Prevalence and under-detection of gambiense human African trypanosomiasis during mass screening sessions in Uganda and Sudan
1 Faculty of Infectious and Tropical Diseases, London School of Hygiene and Tropical Medicine, Keppel Street, London, WC1E7HT, United Kingdom
2 Faculty of Epidemiology and Population Health, London School of Hygiene and Tropical Medicine, Keppel Street, London, WC1E7HT, United Kingdom
3 Médecins Sans Frontières, 78 rue de Lausanne, 1202, Geneva, Switzerland
4 Geneva University Hospitals & University of Geneva, 14 rue Gabrielle-Perret-Gentil 6, 1211, Geneva, Switzerland
5 Epicentre, 8Rue Saint-Sabin, 75011, Paris, France
6 College of Medical, Veterinary and Life Sciences, University of Glasgow, Glasgow, G12 8QQ, United Kingdom
Parasites & Vectors 2012, 5:157 doi:10.1186/1756-3305-5-157Published: 7 August 2012
Active case detection through mass community screening is a major control strategy against human African trypanosomiasis (HAT, sleeping sickness) caused by T. brucei gambiense. However, its impact can be limited by incomplete attendance at screening sessions (screening coverage) and diagnostic inaccuracy.
We developed a model-based approach to estimate the true prevalence and the fraction of cases detected during mass screening, based on observed prevalence, and adjusting for incomplete screening coverage and inaccuracy of diagnostic algorithms for screening, confirmation and HAT stage classification. We applied the model to data from three Médecins Sans Frontières projects in Uganda (Adjumani, Arua-Yumbe) and Southern Sudan (Kiri).

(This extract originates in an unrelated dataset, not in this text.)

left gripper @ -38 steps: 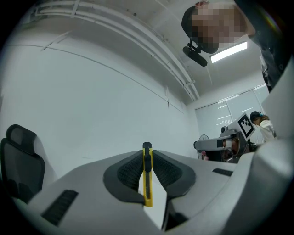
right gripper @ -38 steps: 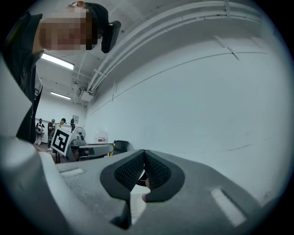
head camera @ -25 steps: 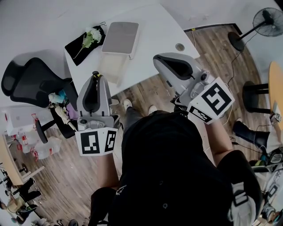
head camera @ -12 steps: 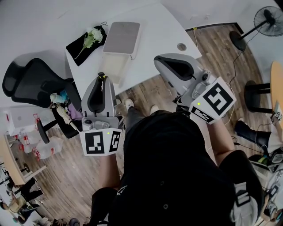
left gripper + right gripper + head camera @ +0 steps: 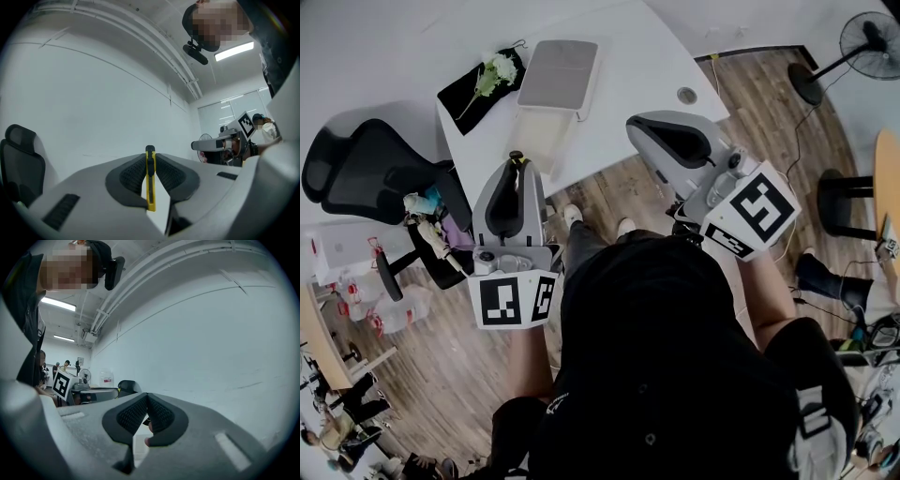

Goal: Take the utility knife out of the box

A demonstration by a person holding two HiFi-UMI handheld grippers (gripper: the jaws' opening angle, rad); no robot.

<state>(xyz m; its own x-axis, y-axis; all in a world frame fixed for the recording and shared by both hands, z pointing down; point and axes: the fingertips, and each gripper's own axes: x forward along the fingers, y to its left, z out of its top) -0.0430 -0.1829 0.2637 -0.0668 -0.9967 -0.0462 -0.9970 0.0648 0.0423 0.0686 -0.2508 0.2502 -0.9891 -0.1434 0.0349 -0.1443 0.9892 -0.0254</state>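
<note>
The left claw [image 5: 150,158] was clamped on the utility knife [image 5: 150,183], outside the translucent box [image 5: 539,136] on the white table [image 5: 628,94]. The right claw [image 5: 146,405] was closed and empty. A slip was judged possible, since the slim, smooth yellow body was pinched edge-on between ribbed dark pads [image 5: 132,174].

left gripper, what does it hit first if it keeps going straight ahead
Probably the white wall: past the utility knife held in the jaws of the left gripper, its own view shows nothing else. It seems to pass above the table and clear box, though height is hard to judge.
</note>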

We analysed 604 screening sessions, targeting about 710 000 people. Cases were about twice as likely to attend screening as non-cases, with no apparent difference by stage. Past incidence, population size and repeat screening rounds were strongly associated with observed prevalence. The estimated true prevalence was 0.46% to 0.90% in Kiri depending on the analysis approach, compared to an observed prevalence of 0.45%; 0.59% to 0.87% in Adjumani, compared to 0.92%; and 0.18% to 0.24% in Arua-Yumbe, compared to 0.21%. The true ratio of stage 1 to stage 2 cases was around two-three times higher than that observed, due to stage misclassification. The estimated detected fraction was between 42.2% and 84.0% in Kiri, 52.5% to 79.9% in Adjumani and 59.3% to 88.0% in Arua-Yumbe.
In these well-resourced projects, a moderate to high fraction of cases appeared to be detected through mass screening. True prevalence differed little from observed prevalence for monitoring purposes. We discuss some limitations to our model that illustrate several difficulties of estimating the unseen burden of neglected tropical diseases.